In order to treat infections from different types of pathogens, we need to understand how they work, and what their weak points are. There are many different ways to combat these diseases. For example, if we can design molecules that break down the cell walls of bacteria, those bacteria will die. But this mechanism won't work for bacteria that don't have cell walls. Conversely, many antiviral medications are aimed at preventing a virus from getting inside a human cell, rather than killing them (note: can something die if it was never alive?). Below we discuss a few examples of the many methods scientists have come up with to combat these diseases.
Some methods are more effective than others, but scientists also have to weigh up the side effects. Is the treatment good enough to justify negative side effects?
Unfortunately, just because a medicine once worked to combat a pathogen, doesn't mean it always will. You may have heard the term resistance in the news.
As pathogens are also living things, they can evolve to reduce their vulnerability to certain medicines. Scientists are concerned that many antibiotics will not be useful for much longer, which means that it is really important for us to keep developing new medicines. But who is going to fund this expensive research, particularly when we have a large range of antibiotics available right now?
The E$$ENTIAL MEDICINE$ project is hoping we might inspire you to become involved in solving this problem with us.
Antibiotics
Scientists have developed many different classes of antibiotics, which treat bacterial infections in different ways. Scroll down to see three examples.
Recall that bacteria are unicellular prokaryotic organisms.
Benzylpenicillin
Pencillins work by preventing the bacteria from synthesising a molecule called peptidoglycan. This molecule is a key building block in the cell wall of the bacteria, which provides the wall with the strength it needs to survive within the human body. Without a fully functioning cell wall, the bacteria cells die and the patient can recover.
doxycycline
Doxycycline is a tetracycline antibiotic which prevents bacterial growth by binding to the ribosome and preventing it from functioning. The ribosome is an important organelle for the bacteria, because it controls protein synthesis. Without protein synthesis, the bacterial cells cannot produce essential proteins or reproduce. It eventually dies, and the patient can recover.
Delafloxacin
Delafloxacin is a fourth generation fluoroquinolone which inhibits the activity of key proteins involved in bacterial cell replication. If bacterial cells cannot replicate, no new bacterial cells are made to replace those that die naturally. The bacterial infection of the patient subsides and the patient can recover.
Antivirals
Recall that viruses are simple entities made of genetic material inside a protein capsid. Sometimes, this is surrounded by a protective membrane. Anti-viral medications cannot 'kill' viruses, as they are not alive. Antiviral medications generally focus on interrupting the process of replicating genetic material.
Tenofovir
Tenofovir binds to a protein called reverse transcriptase and prevents it from working.

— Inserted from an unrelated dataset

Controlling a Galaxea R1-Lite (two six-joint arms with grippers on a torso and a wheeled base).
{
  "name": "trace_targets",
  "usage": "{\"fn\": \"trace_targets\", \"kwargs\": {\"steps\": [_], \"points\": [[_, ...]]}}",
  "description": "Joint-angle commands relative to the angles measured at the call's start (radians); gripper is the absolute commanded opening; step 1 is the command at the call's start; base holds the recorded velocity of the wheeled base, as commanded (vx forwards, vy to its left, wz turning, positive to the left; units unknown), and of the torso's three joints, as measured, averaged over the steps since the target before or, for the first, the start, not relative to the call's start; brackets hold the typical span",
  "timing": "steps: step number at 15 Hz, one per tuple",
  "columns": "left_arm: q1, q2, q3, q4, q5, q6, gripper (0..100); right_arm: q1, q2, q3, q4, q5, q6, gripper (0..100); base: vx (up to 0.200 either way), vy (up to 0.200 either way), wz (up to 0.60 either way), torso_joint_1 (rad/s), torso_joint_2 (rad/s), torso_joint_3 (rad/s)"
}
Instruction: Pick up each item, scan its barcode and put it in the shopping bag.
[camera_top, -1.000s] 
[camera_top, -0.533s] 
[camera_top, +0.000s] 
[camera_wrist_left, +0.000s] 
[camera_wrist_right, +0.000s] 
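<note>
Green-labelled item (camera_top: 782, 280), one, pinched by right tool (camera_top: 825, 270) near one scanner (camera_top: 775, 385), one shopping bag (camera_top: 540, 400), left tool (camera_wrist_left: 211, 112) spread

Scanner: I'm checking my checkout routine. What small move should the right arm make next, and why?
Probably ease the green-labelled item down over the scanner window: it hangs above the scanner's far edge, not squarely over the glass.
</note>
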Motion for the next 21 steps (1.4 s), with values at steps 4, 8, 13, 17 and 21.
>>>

Reverse transcriptase is a protein which creates new DNA strands from RNA material. If the virus cannot create new DNA strands, it cannot replicate.
Remdesivir
The mechanism of action for remdesivir is currently unclear. Recently, scientists have been focussing on trying to understand this medicine as it may possibly help with the treatment of COVID-19.
Remdesivir possibly presents the synthesis of RNA material.
If a virus cannot create RNA material, it cannot replicate.
Antiparastics
The mechanism of action of many antiparasitic medications are unknown.
hydroxychloroquine
The mechanism of action of hydroxychloroquine against malaria parasites is not known.
Artemisinin
The mechanism of artemisinin was recently discovered by scientists that work in a field called chemical proteomics. Artemisinin binds to 124 proteins that the malaria parasite uses to grow and function, making them unable to work and killing the parasite.
Examples
Summary Questions
Why do you think that it is important that medicines which target pathogens attack specific pathogen cells or proteins?
If you were a scientist developing a medicine for a pathogenic disease, which disease would you work on and why?